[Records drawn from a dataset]
★ ★ ★ ★ ★ ★ ★
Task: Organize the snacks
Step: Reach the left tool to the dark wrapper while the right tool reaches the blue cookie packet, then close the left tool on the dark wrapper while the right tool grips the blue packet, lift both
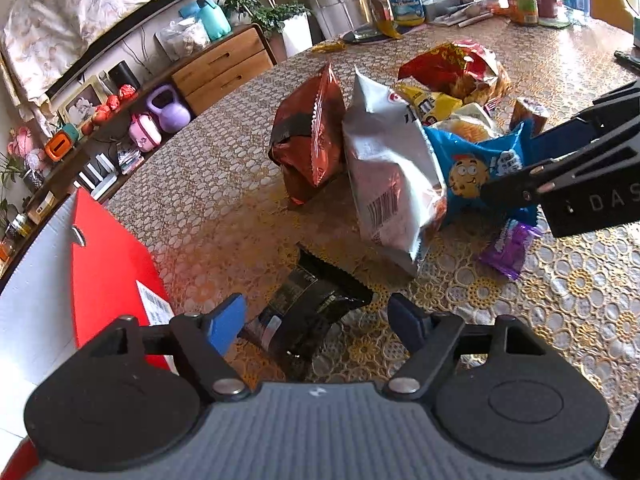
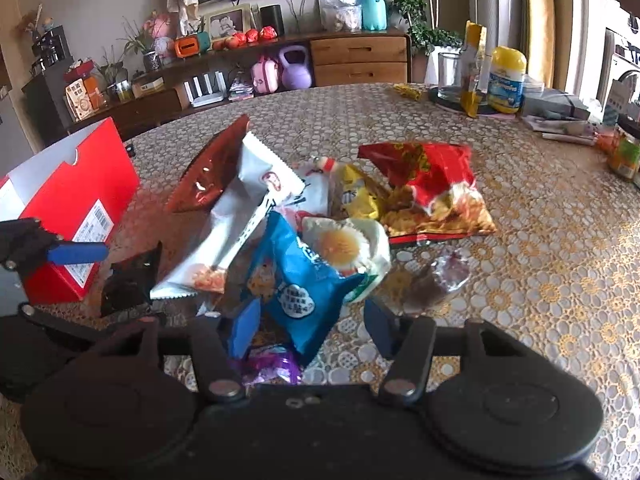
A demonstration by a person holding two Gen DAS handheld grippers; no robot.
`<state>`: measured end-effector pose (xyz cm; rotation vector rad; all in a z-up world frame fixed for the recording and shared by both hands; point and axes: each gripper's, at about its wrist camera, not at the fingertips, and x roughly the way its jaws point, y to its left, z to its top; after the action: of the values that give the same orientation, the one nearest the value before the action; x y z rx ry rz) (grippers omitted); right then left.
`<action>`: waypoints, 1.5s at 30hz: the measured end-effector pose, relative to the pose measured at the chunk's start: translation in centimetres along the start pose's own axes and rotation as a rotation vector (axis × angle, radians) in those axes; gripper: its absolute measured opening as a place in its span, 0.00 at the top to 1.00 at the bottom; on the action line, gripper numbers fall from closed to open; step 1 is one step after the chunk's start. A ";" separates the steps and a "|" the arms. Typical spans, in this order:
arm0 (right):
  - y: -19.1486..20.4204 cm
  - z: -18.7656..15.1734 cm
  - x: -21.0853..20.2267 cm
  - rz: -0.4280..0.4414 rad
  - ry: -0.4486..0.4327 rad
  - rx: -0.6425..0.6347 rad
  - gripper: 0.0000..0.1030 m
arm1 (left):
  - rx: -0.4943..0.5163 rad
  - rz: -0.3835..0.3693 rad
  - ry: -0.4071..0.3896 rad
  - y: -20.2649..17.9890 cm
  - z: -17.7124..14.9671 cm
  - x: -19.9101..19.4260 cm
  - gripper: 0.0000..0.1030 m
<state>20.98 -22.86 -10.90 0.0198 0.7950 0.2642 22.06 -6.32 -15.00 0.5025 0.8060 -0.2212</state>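
Observation:
A pile of snack packs lies on the lace-covered table [image 1: 208, 216]. My left gripper [image 1: 316, 320] is open, its jaws on either side of a black packet [image 1: 308, 312] lying flat. My right gripper [image 2: 310, 328] is open around the lower end of a blue cookie pack [image 2: 304, 284], which also shows in the left wrist view [image 1: 476, 168]. A silver bag [image 1: 392, 176] stands beside a dark red bag [image 1: 308, 144]. A red and yellow bag [image 2: 432, 188], a yellow pack [image 2: 360, 196], an egg-print pack [image 2: 348, 248] and a purple candy [image 1: 510, 246] lie around.
An open red box [image 2: 72, 204] stands at the table's left edge, also in the left wrist view [image 1: 108, 264]. A glass [image 2: 450, 76], a yellow jar [image 2: 506, 80] and papers sit at the far side. A wooden sideboard [image 2: 360, 56] lines the wall.

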 end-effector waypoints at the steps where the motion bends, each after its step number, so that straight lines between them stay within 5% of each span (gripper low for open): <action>1: 0.0 0.0 0.2 -0.004 0.002 -0.001 0.45 | -0.003 0.003 0.002 0.1 0.0 0.2 0.24; 7: 0.1 0.1 1.2 0.005 0.015 0.019 0.47 | -0.024 -0.029 0.004 0.7 0.5 0.6 0.34; 16: 0.5 0.2 0.3 0.020 -0.002 0.050 0.63 | -0.092 -0.056 0.000 1.6 0.1 -0.1 0.45; 21: 0.7 -0.2 -1.5 0.024 -0.043 0.051 0.71 | -0.160 -0.085 -0.002 1.8 -0.1 -1.1 0.64; 45: 3.4 -0.4 -12.5 0.017 -0.170 -0.015 0.72 | -0.398 -0.134 -0.103 3.4 -0.7 -11.6 0.66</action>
<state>11.58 -22.63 -1.98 0.0341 0.6244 0.2803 15.09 -2.99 -5.71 0.0616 0.7597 -0.2017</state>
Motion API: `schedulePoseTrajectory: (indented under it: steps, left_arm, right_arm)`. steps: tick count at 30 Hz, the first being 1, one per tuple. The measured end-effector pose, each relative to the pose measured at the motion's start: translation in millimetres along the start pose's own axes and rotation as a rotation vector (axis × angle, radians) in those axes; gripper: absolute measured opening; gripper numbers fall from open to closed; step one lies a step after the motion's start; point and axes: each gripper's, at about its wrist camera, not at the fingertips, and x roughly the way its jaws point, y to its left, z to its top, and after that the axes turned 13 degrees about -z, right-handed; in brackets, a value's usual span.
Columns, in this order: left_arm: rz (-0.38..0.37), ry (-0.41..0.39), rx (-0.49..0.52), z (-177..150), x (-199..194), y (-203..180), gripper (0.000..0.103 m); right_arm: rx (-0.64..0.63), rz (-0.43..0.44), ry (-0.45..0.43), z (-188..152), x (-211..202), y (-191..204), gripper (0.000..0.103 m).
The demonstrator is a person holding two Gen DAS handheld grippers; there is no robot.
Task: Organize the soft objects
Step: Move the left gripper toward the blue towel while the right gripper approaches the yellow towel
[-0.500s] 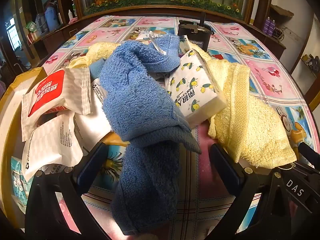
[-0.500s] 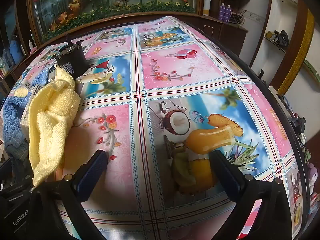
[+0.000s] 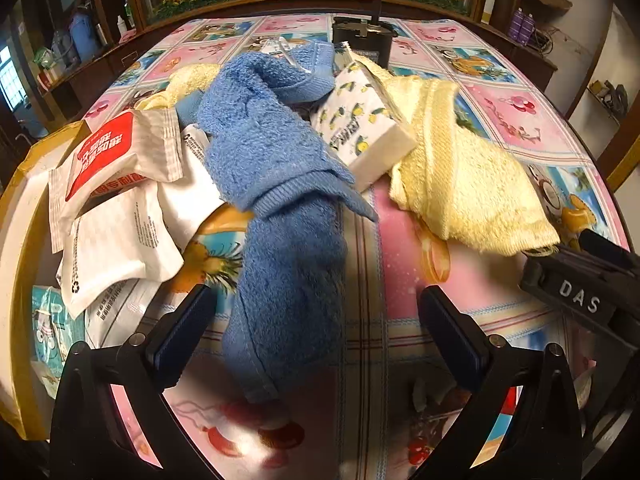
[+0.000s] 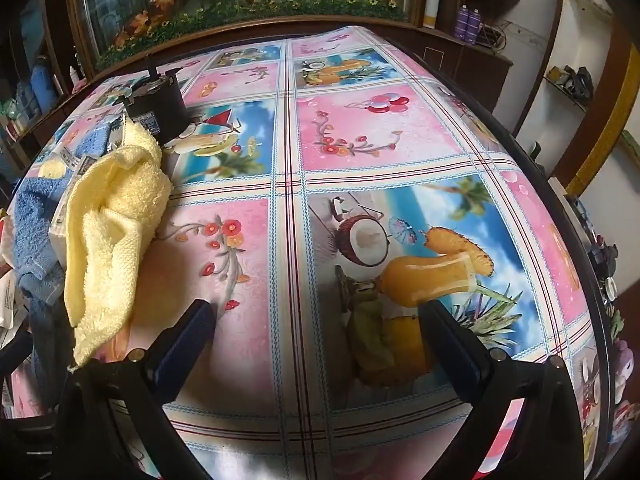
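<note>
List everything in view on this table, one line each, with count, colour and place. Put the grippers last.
blue towel: 1, blue, centre of the pile, its end lying between the left gripper's fingers
yellow towel: 1, pale yellow, right of the blue towel, partly draped over the tissue pack
tissue pack: 1, white with lemon print, between the two towels
red and white packet: 1, left of the blue towel
white packets: several, exact count unclear, stacked at the left
black container: 1, black, far side behind the pile
tablecloth: 1, pink and blue picture squares, covering the table
left gripper: 1, black, open
right gripper: 1, black, open above bare tablecloth
</note>
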Motion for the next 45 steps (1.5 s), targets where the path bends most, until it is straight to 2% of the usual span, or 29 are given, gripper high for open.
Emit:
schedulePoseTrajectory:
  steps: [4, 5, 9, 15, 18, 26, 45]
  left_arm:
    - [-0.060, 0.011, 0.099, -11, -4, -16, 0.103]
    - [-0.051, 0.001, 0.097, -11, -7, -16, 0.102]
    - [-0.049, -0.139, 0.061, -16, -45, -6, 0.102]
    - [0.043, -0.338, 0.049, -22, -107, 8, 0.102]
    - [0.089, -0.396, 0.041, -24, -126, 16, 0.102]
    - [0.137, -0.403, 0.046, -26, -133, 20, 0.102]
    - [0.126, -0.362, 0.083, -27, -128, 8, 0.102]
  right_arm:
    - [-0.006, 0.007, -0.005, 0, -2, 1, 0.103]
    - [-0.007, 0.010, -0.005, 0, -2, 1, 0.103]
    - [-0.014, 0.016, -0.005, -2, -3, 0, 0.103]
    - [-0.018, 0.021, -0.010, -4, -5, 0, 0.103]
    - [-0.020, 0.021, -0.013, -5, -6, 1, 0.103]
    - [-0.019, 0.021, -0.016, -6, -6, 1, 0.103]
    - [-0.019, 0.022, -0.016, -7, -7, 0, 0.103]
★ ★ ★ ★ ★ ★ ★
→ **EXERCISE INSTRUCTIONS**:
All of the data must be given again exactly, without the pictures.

→ **THE ANSWER**:
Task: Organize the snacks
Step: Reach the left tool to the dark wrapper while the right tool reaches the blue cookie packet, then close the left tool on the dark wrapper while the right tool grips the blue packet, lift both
A demonstration by a person holding two Gen DAS handheld grippers; no robot.
`<state>`: measured end-effector pose (xyz cm; rotation vector rad; all in a z-up world frame fixed for the recording and shared by both hands; point and axes: each gripper's, at about its wrist camera, not at the fingertips, and x roughly the way its jaws point, y to its left, z to its top; after the action: of the values that give the same orientation, the one nearest the value before the action; x y z rx ry rz) (grippers omitted); right then left.
`<action>`: waypoints, 1.5s at 30hz: the measured end-effector pose, relative to the pose measured at the chunk's start: translation in centimetres along the start pose's own axes and rotation as a rotation vector (axis × angle, radians) in those axes; gripper: its absolute measured opening as a place in its span, 0.00 at the top to 1.00 at the bottom; on the action line, gripper numbers fall from closed to open; step 1 is one step after the chunk's start. A ";" separates the steps and a "|" the arms. Typical spans, in this order:
arm0 (right):
  - y: -19.1486..20.4204 cm
  - z: -18.7656..15.1734 cm
  - x: -21.0853..20.2267 cm
  - rz: -0.4280..0.4414 rad
  - ry: -0.4486..0.4327 rad
  - rx: -0.6425..0.6347 rad
  - gripper: 0.0000..0.1030 m
arm1 (left):
  - rx: -0.4943..0.5163 rad
  - rz: -0.3835..0.3693 rad
  - ry: -0.4071..0.3896 rad
  - y: -20.2649..17.9890 cm
  - z: -17.7124..14.9671 cm
  - x: -19.9101..19.4260 cm
  - gripper: 0.0000..0.1030 m
<state>20.98 -22.86 -10.90 0.0198 0.7950 0.2642 22.06 -6.32 -15.00 0.5025 0.8060 -0.2212</state>
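Observation:
A pile of snack packs lies on the lace-covered table [image 1: 208, 216]. My left gripper [image 1: 316, 320] is open, its jaws on either side of a black packet [image 1: 308, 312] lying flat. My right gripper [image 2: 310, 328] is open around the lower end of a blue cookie pack [image 2: 304, 284], which also shows in the left wrist view [image 1: 476, 168]. A silver bag [image 1: 392, 176] stands beside a dark red bag [image 1: 308, 144]. A red and yellow bag [image 2: 432, 188], a yellow pack [image 2: 360, 196], an egg-print pack [image 2: 348, 248] and a purple candy [image 1: 510, 246] lie around.
An open red box [image 2: 72, 204] stands at the table's left edge, also in the left wrist view [image 1: 108, 264]. A glass [image 2: 450, 76], a yellow jar [image 2: 506, 80] and papers sit at the far side. A wooden sideboard [image 2: 360, 56] lines the wall.
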
 end-effector waypoints at the steps where the motion bends, each after its step number, so that straight lines between them stay within 5% of each span (gripper low for open): <action>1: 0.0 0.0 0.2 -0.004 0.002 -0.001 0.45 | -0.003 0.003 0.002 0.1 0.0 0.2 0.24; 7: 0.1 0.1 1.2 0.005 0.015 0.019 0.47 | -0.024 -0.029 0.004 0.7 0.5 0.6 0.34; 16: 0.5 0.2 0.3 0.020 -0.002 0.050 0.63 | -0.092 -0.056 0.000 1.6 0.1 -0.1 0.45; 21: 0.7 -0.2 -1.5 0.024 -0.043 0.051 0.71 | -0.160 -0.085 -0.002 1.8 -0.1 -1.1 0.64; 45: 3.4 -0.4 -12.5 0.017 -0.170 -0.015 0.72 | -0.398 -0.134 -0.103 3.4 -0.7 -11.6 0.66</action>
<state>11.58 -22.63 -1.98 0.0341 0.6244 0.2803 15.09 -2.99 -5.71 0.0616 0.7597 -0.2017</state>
Motion API: `schedulePoseTrajectory: (indented under it: steps, left_arm, right_arm)`. steps: tick count at 30 Hz, the first being 1, one per tuple. The measured end-effector pose, each relative to the pose measured at the motion's start: translation in millimetres along the start pose's own axes and rotation as a rotation vector (axis × angle, radians) in those axes; gripper: absolute measured opening; gripper numbers fall from open to closed; step one lies a step after the motion's start; point and axes: each gripper's, at about its wrist camera, not at the fingertips, and x roughly the way its jaws point, y to its left, z to its top, and after that the axes turned 13 degrees about -z, right-handed; in brackets, a value's usual span.
Columns, in this order: left_arm: rz (-0.38..0.37), ry (-0.41..0.39), rx (-0.49..0.52), z (-177..150), x (-199..194), y (-203..180), gripper (0.000..0.103 m); right_arm: rx (-0.64..0.63), rz (-0.43..0.44), ry (-0.45..0.43), z (-188..152), x (-211..202), y (-191..204), gripper (0.000..0.103 m).
The demonstrator is a person holding two Gen DAS handheld grippers; there is no robot.
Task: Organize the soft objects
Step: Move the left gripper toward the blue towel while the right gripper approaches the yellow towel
[-0.500s] 
[-0.500s] 
[+0.000s] 
[+0.000s] 
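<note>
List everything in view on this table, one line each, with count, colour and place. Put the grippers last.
blue towel: 1, blue, centre of the pile, its end lying between the left gripper's fingers
yellow towel: 1, pale yellow, right of the blue towel, partly draped over the tissue pack
tissue pack: 1, white with lemon print, between the two towels
red and white packet: 1, left of the blue towel
white packets: several, exact count unclear, stacked at the left
black container: 1, black, far side behind the pile
tablecloth: 1, pink and blue picture squares, covering the table
left gripper: 1, black, open
right gripper: 1, black, open above bare tablecloth
</note>
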Motion for the next 45 steps (1.5 s), targets where the path bends most, until it is straight to 2% of the usual span, or 29 are given, gripper high for open.
Emit:
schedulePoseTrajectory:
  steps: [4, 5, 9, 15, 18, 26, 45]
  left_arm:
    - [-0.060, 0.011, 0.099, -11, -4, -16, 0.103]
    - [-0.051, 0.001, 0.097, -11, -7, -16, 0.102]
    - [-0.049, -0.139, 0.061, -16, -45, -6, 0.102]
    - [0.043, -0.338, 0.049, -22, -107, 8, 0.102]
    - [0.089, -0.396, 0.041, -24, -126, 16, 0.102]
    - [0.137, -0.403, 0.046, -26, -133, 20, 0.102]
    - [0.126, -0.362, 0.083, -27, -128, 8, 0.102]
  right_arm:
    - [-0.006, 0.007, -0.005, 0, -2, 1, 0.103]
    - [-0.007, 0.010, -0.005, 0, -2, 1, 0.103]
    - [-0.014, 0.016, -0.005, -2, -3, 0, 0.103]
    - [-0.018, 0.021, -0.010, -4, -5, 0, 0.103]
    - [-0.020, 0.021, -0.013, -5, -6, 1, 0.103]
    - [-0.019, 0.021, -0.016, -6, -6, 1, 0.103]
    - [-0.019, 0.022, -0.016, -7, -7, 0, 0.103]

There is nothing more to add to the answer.